Yes, I understand and expect that. But after decomposing the mutliplication of both matrices, all matrices U, V start similar but they are quite dissimilar at later column space. I am not claiming anything and do not know much about how things work under the hood. I am just wondering how to make both programs give the same (similar) results.

carstenbauer · March 7, 2021, 3:13pm

Well, the results are certainly similar:

using NPZ, PyCall, Statistics, LinearAlgebra
np = pyimport("numpy");

adiff(A,B) = maximum(abs.(abs.(A) .- abs.(B)))

mat_src = npzread("src_emb.npy"); # Float32 data
U, S, Vt = np.linalg.svd(mat_src, full_matrices=false)
F = svd(mat_src);
display((adiff(F.U, U), adiff(F.S, S), adiff(F.Vt, Vt)))
display((abs.(F.U) ≈ abs.(U), F.S ≈ S, abs.(F.Vt) ≈ abs.(Vt)))

mat_trg = npzread("trg_emb.npy"); # Float32 data
U, S, Vt = np.linalg.svd(mat_trg, full_matrices=false)
F = svd(mat_trg);
display((adiff(F.U, U), adiff(F.S, S), adiff(F.Vt, Vt)))
display((abs.(F.U) ≈ abs.(U), F.S ≈ S, abs.(F.Vt) ≈ abs.(Vt)))

I get:

(0.0002946444f0, 9.1552734f-5, 0.0007101372f0)
(false, true, false)

(4.1430816f-5, 0.00021362305f0, 0.00010115653f0)
(true, true, true)

kadir-gunel · March 7, 2021, 3:40pm

Thank you for your response.

In your sample, you decomposed individual matrices.
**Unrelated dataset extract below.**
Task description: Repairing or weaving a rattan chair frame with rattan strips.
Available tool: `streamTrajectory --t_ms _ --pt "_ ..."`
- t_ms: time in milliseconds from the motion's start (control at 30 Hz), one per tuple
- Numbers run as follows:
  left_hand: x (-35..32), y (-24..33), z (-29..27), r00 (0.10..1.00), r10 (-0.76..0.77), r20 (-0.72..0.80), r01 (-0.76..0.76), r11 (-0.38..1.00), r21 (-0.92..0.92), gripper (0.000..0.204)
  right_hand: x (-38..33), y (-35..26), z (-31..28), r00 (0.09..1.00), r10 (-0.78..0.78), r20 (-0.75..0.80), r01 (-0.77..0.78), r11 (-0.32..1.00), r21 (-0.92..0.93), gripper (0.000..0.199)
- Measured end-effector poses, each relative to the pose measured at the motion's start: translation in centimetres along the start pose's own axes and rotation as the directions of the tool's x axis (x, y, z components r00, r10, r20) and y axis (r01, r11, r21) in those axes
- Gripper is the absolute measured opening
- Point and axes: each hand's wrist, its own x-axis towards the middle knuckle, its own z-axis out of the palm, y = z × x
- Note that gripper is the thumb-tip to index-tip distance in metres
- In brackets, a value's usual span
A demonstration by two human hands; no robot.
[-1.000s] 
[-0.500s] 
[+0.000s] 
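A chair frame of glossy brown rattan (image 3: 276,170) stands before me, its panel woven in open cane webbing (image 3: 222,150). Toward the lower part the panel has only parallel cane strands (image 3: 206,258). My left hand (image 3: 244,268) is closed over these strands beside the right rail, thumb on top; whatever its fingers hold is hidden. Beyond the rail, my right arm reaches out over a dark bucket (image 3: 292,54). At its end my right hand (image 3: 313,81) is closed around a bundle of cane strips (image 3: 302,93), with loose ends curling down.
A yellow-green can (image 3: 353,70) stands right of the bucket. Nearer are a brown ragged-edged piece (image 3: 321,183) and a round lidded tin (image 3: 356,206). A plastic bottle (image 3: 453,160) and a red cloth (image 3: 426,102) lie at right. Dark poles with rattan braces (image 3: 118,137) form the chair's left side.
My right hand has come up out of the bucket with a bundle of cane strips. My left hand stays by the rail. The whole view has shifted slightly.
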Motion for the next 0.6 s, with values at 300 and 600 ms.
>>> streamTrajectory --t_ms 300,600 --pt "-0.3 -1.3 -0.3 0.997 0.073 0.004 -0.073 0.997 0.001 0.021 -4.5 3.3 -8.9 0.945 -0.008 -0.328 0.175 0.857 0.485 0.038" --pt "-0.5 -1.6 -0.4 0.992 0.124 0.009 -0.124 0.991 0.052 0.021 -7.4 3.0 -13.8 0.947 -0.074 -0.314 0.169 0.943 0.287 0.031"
And I assume you applied svd on individual matrices in order to show that the difference is so small that it does not matter if there is a multiplication operation (or another op.) between the matrices.
And as you are trying to explain the differences between decomposed values are really small which are negligible.
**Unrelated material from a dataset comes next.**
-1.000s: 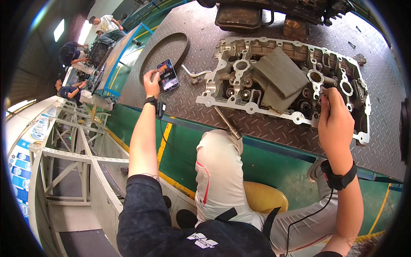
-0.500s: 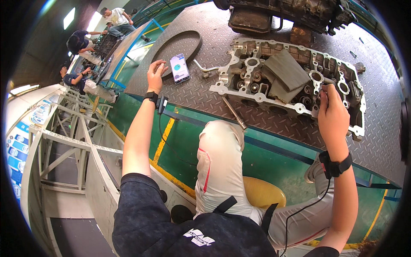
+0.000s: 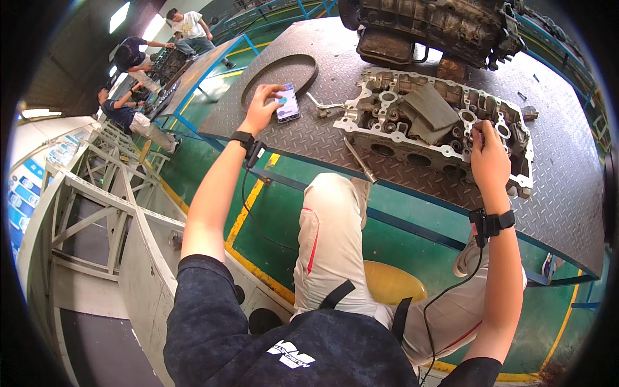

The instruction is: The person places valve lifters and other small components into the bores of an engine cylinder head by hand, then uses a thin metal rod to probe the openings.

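My left hand [image 3: 261, 108] is over the top of a phone [image 3: 289, 111] with a lit screen, fingers bent and apart. Whether a fingertip touches the screen, I cannot tell. On the right, my right hand [image 3: 491, 158] reaches to the near right part of a metal cylinder head [image 3: 412, 146], its fingers pinched together. Anything between those fingertips is hidden. Grey-green flat pads [image 3: 431, 111] lie stacked on the middle of the cylinder head. A socket tool with a long shaft [image 3: 361, 161] rests along its near left side.
A black belt loop [image 3: 316, 74] lies behind the phone on the patterned metal table [image 3: 554, 187]. Between phone and cylinder head is a bent metal handle [image 3: 322, 103]. A dark engine block [image 3: 445, 29] stands at the back. Other people [image 3: 132, 119] work at the far left.
My left hand has moved from beside the phone to over its upper part. My right hand stays at the cylinder head, fingers still pinched. The whole view has shifted slightly.
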`<state>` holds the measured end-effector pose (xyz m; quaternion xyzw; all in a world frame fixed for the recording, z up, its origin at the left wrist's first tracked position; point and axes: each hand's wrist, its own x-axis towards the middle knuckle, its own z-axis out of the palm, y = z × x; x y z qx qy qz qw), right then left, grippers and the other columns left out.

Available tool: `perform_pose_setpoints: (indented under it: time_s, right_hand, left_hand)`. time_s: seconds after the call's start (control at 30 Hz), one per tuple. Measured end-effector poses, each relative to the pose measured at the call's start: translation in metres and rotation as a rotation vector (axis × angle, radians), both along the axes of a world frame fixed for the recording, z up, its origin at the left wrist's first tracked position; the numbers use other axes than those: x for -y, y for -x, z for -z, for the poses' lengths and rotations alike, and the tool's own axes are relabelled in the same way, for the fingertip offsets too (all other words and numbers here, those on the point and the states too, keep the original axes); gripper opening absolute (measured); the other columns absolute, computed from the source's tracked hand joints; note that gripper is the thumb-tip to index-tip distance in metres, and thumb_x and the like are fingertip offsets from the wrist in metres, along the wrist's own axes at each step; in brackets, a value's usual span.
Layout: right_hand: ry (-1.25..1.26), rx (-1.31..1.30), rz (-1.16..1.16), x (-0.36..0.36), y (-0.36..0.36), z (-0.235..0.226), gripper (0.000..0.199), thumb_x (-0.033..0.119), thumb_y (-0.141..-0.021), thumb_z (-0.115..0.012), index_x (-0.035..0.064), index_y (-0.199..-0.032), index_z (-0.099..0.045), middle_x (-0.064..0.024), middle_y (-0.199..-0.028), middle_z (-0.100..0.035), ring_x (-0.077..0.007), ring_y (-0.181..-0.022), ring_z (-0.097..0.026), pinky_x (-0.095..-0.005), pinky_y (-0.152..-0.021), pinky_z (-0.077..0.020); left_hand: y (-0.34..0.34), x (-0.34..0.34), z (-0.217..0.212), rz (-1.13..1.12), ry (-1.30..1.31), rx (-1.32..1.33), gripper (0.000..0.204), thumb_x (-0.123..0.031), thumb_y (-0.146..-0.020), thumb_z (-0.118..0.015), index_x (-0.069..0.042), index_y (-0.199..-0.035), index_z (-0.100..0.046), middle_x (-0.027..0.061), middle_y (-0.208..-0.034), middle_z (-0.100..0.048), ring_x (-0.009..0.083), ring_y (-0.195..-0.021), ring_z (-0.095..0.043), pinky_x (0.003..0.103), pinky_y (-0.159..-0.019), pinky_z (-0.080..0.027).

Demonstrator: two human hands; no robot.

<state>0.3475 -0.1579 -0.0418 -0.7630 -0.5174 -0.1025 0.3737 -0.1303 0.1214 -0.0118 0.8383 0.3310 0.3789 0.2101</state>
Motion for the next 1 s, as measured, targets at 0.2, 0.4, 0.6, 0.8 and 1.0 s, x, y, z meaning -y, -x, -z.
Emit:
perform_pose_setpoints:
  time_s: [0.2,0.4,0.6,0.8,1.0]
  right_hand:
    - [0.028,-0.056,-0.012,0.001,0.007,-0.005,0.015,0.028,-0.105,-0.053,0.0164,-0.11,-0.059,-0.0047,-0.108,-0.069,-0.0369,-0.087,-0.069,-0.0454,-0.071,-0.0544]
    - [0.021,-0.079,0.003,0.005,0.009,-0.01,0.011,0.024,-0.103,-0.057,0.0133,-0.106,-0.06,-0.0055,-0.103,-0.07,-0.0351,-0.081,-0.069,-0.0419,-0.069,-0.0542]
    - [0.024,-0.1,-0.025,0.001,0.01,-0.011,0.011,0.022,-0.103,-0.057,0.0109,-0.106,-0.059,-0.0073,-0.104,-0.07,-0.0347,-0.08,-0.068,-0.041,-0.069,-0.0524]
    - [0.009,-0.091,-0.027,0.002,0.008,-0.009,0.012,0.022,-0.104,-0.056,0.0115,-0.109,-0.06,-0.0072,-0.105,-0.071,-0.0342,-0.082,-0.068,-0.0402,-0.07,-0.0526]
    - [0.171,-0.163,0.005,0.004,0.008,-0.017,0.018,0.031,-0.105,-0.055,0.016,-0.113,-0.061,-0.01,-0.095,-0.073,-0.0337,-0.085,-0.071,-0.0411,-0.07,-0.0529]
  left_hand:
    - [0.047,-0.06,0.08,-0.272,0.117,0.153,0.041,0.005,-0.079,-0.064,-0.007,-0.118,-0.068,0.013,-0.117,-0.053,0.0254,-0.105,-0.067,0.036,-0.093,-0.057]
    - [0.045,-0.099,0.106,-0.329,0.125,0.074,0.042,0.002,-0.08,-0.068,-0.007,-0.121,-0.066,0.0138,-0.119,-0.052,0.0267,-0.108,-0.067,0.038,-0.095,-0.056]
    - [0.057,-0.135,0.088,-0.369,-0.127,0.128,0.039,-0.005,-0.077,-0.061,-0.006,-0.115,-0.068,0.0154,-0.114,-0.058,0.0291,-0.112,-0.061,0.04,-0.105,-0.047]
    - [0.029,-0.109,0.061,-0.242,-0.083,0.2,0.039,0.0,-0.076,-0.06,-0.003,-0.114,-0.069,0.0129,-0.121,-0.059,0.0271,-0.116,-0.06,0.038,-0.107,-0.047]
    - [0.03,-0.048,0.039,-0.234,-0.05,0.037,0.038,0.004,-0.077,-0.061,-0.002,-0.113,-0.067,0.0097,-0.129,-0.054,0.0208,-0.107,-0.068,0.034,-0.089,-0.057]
But when I do for the multiplication of two matrices the result is :

julia> display((adiff(F.U, U), adiff(F.S, S), adiff(F.Vt, Vt)))
(0.47538608f0, 0.0078125f0, 0.6747172f0)

julia> display((abs.(F.U) ≈ abs.(U), F.S ≈ S, abs.(F.Vt) ≈ abs.(Vt)))
(false, true, false)

For the singular values (S and F.S), the difference again is very small. But cannot say the same for the orthogonal matrices U, V .

Could you please clarify what should I do ?
Thank you in advance

stevengj · March 7, 2021, 4:51pm

I think the basic problem here is that this W is an ill-conditioned function of A, so it will be extremely sensitive to small differences in roundoff errors (in any language).

It correspond to taking A^T = V \Sigma U^T and then forming a new matrix W = A^T U \Sigma^{-1} U^T = VU^T. This is a problem because whenever A has small singular values the matrix U \Sigma^{-1} U^T that you are (implicitly) multiplying by is ill-conditioned. (In your example, the 300\times 300 matrix A has numerical rank \approx 133 — its near-zero singular values are basically numerical noise that you are amplifying to unity).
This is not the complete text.